As part of my required reading for the program I am in, I read The Rest of God. It took me longer to get through this because I wanted to put into practice what I was reading and REST! It is one of the best books I have read about the Sabbath. It is written in an easy to understand way.
"I don't know how many books I've read or sermons I'e heard (and too many I've preached) that have helped me think better but not live better" (10).
"... simple tasks -- preparing sermons, cooking soup, cutting grass, growing corn -- when done in the same spirit, are holy. It is all the Lord's work. Virtually any job no matter how grueling or tedious -- any job that is not criminal or sinful -- can be a gift from God, through God, and to God" (24-25).
"Busyness makes us stop caring about the things we care about" (48-49).
"[S]ome facets of God we glimpse only through motion.... But other facets of God we discover only through stillness" (49).
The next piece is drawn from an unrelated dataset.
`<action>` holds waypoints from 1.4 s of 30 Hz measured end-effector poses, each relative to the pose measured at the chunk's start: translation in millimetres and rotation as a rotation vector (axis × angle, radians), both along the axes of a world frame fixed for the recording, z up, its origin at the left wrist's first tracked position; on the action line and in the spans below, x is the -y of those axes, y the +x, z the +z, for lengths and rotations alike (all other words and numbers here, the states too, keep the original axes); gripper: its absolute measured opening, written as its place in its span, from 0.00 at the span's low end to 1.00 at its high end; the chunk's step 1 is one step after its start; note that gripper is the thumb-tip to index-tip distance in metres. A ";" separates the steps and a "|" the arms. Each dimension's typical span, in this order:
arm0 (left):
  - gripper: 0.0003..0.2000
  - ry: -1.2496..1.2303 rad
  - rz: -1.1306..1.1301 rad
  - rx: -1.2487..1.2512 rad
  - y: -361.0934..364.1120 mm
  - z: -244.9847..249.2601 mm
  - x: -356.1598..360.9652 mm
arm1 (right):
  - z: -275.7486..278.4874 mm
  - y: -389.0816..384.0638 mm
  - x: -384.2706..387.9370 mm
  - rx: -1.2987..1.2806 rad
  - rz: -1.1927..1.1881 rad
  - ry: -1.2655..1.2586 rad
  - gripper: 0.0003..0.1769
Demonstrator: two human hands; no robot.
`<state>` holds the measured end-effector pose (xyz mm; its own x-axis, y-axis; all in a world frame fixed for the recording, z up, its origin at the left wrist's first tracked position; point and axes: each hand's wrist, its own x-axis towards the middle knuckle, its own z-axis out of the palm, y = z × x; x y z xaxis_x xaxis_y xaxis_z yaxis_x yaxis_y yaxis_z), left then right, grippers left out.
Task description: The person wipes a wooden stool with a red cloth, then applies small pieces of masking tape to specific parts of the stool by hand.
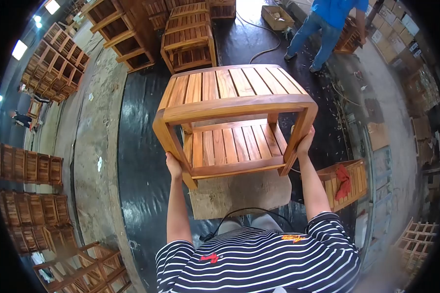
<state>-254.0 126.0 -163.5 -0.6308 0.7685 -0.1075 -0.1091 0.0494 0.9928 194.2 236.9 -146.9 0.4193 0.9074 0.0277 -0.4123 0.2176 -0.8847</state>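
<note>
A slatted wooden stool point(230, 105) with a lower slatted shelf is in front of me, over a worn board point(239, 195). My left hand point(173, 166) grips its left front leg near the lower rail. My right hand point(305, 141) is closed on the right legs, a little higher up. Most fingers of both hands are hidden behind the wood. Whether the stool's feet touch the board, I cannot tell.
More slatted stools point(188, 36) stand ahead beside a tall wooden rack point(120, 31). A person in blue point(322, 24) is at the upper right. A red cloth point(343, 181) lies on a wooden piece point(359, 183) at right. A hose point(274, 48) crosses the black floor sheet point(142, 146).
</note>
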 end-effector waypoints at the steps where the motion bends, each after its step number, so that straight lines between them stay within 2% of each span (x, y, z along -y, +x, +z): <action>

I like the idea that we have to be people of action, but we also have to slow down enough to learn new things about God.
"Sabbath is camping out in one place long enough for God to wound us and heal us" (99).
"Some of the most gifted people I've met are also some of the most broken" (118).
One of the hardest chapters for me was entitled: "Play: Stopping Just to Waste Time". I'm a pretty serious person most of the time and am thankful for the people who remind me to have fun. "Play and Sabbath are joined at the hip, and sometimes we rest best when we play hardest" (142).
I appreciated Buchanan's honesty with his own struggle in keeping the Sabbath. As he wrote, he shared personal stories of how being too busy would cause him to miss out on Sabbath. At the end of every chapter is a liturgy, a suggestion of what to put into action.